MEANS FOR IMPLEMENTATION OF THE PLAN
A. Substantive Consolidation
     1. The Plan is premised upon substantively consolidating the U.S. Debtors as set forth herein for the limited purposes of confirming and consummating the Plan, including but not limited to voting, confirmation and distribution. Each and every Claim filed or to be filed in the Chapter 11 Cases against any U.S. Debtor shall be considered filed against the consolidated U.S. Debtors and shall be considered one Claim against and obligation of the consolidated U.S. Debtors.
     2. All guaranties by any of the U.S. Debtors of the obligations of any U.S. Debtor arising prior to the Effective Date shall be deemed eliminated under the Plan so that any Claim against any U.S. Debtor and any guaranty thereof executed by any other U.S. Debtor and any joint and several liability of any of the U.S. Debtors shall be deemed to be one obligation of the deemed consolidated U.S. Debtors.
     3. Such substantive consolidation shall not affect any liens or other security interests held by prepetition secured Claim holders.

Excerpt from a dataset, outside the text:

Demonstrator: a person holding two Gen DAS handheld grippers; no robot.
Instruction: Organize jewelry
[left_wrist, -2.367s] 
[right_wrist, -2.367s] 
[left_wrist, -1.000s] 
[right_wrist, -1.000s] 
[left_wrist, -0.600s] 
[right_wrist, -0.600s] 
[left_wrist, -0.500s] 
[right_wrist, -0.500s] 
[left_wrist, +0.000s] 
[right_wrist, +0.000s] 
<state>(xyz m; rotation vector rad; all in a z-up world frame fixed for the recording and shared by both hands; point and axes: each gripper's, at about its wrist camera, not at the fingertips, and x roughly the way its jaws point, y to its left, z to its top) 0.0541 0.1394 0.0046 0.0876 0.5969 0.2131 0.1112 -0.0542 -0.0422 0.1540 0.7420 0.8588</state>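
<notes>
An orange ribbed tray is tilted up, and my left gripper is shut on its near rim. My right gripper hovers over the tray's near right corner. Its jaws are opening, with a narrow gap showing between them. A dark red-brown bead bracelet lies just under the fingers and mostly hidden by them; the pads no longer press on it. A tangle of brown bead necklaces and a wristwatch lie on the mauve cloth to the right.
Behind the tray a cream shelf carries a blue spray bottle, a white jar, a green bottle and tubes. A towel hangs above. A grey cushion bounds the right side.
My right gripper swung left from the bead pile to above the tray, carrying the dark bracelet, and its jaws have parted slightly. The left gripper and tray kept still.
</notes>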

     4. The Canadian Operating Debtor shall not be substantively consolidated with any other Debtor.
     5. The Other Canadian Debtors shall not be substantively consolidated with any other Debtor.
     6. In the event the Bankruptcy Court authorizes the Debtors to substantively consolidate less than all of the U.S. Debtors’ Estates: (a) the Plan shall be treated as a separate plan of reorganization for each Debtor not substantively consolidated; and (b) the Debtors shall not be required to re-solicit votes with respect to the Plan.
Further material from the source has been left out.